A ocupação da reitoria da UFPR é um marco para o movimento estudantil porque mesmo que os reacionários e oportunistas tentem distorcer os fatos, está muito claro que pela primeira vez em muito tempo, os estudantes reuniram-se em torno de algo muito maior do que uma eleição para reitor.

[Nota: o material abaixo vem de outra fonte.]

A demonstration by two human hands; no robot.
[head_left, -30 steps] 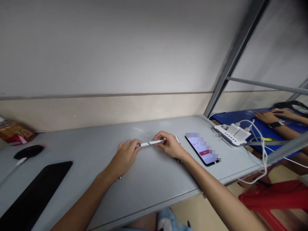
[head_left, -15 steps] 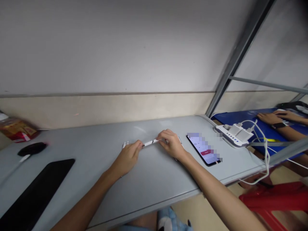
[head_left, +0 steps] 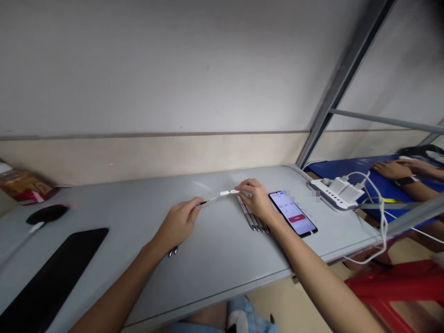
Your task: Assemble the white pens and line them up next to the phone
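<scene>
My left hand is pinched around the dark front part of a pen, near the middle of the desk. From it a thin, pale, translucent piece reaches toward the white pen barrel, which the fingertips of my right hand grip at its right end. Blur hides whether the thin piece still sits inside the barrel. Several grey pens lie side by side on the desk below my right hand, partly covered by it. Under my left wrist show the shiny ends of two pens.
Right of the pens lies a lit phone, then a white power strip with chargers and cables. A black mat and a dark oval object are at left. Beyond the metal frame, another person's hands rest on a blue table.
The white barrel has come apart from the dark front part, showing the thin translucent piece. My right hand has moved slightly up and right, uncovering the grey pens; my left hand has shifted slightly left.
</scene>
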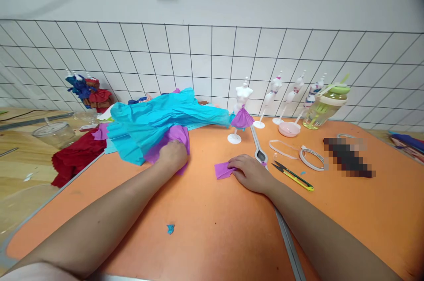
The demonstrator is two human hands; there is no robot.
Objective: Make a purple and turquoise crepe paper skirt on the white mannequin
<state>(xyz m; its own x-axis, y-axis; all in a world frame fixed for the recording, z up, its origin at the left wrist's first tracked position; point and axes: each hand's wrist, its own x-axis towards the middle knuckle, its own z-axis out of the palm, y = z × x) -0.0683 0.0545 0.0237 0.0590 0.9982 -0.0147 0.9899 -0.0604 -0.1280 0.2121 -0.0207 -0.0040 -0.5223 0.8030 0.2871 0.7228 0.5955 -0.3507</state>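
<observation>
My left hand [172, 155] reaches into a heap of crepe paper, its fingers curled on a purple sheet [172, 136] that lies under a big turquoise sheet [159, 122]. My right hand [251, 171] rests on the orange mat [205, 210], fingers pressed on a small folded purple paper piece [224, 169]. Just behind stands a small white mannequin [243, 103] wearing a purple paper skirt with a turquoise trim.
A metal ruler [265, 170] runs under my right forearm. Yellow-handled snips [293, 176], a tape roll [311, 158], three more small mannequins [294, 95] and a green-lidded bottle [326, 104] sit at the right. Red paper [76, 155] and a glass jar [54, 133] lie at the left.
</observation>
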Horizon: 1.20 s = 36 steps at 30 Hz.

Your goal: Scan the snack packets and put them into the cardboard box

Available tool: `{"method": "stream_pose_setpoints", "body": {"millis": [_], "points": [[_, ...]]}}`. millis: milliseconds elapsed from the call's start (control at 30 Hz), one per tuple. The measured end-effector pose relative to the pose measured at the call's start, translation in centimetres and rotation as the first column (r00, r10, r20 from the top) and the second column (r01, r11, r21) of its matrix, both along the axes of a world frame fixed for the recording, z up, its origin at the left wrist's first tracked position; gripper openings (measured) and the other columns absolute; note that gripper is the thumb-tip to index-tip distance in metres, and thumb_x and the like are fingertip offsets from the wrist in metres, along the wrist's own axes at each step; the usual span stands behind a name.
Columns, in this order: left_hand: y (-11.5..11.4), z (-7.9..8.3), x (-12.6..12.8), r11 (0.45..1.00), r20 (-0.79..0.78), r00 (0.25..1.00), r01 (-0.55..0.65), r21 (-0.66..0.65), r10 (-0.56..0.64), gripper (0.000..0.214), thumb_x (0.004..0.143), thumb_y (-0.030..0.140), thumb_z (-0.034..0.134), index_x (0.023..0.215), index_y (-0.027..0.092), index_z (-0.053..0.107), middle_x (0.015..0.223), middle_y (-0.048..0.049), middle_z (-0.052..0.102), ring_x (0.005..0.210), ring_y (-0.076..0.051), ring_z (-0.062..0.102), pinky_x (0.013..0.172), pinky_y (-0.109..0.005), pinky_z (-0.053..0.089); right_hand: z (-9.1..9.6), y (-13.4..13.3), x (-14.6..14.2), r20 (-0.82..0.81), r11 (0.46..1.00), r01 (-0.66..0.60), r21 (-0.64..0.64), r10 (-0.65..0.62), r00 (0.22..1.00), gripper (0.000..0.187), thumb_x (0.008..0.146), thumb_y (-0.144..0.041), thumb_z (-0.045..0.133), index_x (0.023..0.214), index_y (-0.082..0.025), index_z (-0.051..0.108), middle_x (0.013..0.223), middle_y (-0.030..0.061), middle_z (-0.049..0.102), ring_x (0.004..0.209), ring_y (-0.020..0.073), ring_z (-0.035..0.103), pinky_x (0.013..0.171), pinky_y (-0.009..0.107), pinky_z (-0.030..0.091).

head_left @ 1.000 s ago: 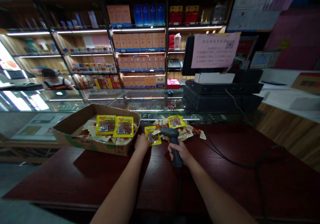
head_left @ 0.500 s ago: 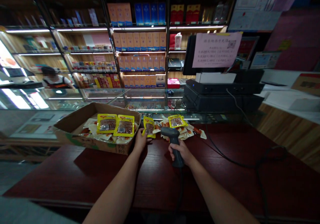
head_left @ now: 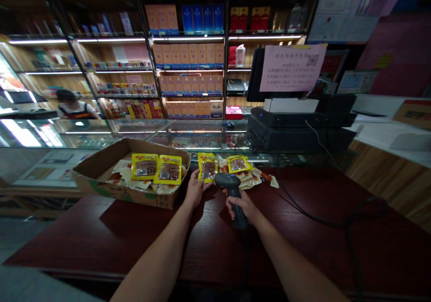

O centro da pauta foi uma luta política; a questão de fundo que motivou e sustentou os estudantes durante cinco dias, enfrentando todas as dificuldades com firmeza e determinação foi a luta pela democracia na UFPR. E não poderia ser diferente, pois desde 2003 discute-se o caráter dessa contra-reforma universitária do governo Lula/Banco Mundial e suas facetas como o PROUNI, o ENADE, as Parcerias Público-Privadas. Há tempos os estudantes vêm se organizando contra os ataques à universidade pública, e contra a implementação da “reforma” universitária antes mesmo de sua aprovação no congresso. Chegou a hora da ofensiva, de exigir a verdadeira reforma universitária, construir com coragem e muita luta a universidade pública, gratuita, de qualidade, laica, autônoma, democrática, e principalmente, que sirva ao povo.
Mais uma vez o velho e podre movimento estudantil se desmascara. UNE/ Pecedobê/PT novamente mostraram que estão contra os estudantes e a favor do governo e de seu interventor. Enquanto os estudantes de luta apanhavam da polícia para garantir a apuração das denúncias de uso da estrutura da UFPR na campanha, os pelegos da UNE e UPE exigiam no carro de som a posse do reitor “eleito”. A ocupação da reitoria na UF PR deslindou dois campos: o dos estudantes independentes — que estão na luta em defesa da universidade pública e gratuita — e o dos oportunistas da UNE/Pecedobê/PT — cujo compromisso é a defesa de seu governo fantoche, nem que para isso tenham que se colocar contra os estudantes. A cada momento essa contradição torna-se mais aguda, e não há lugar para vacilações porque na atual situação, perde menos quem luta mais. Os estudantes da UFPR já demonstraram que estão dispostos a lutar.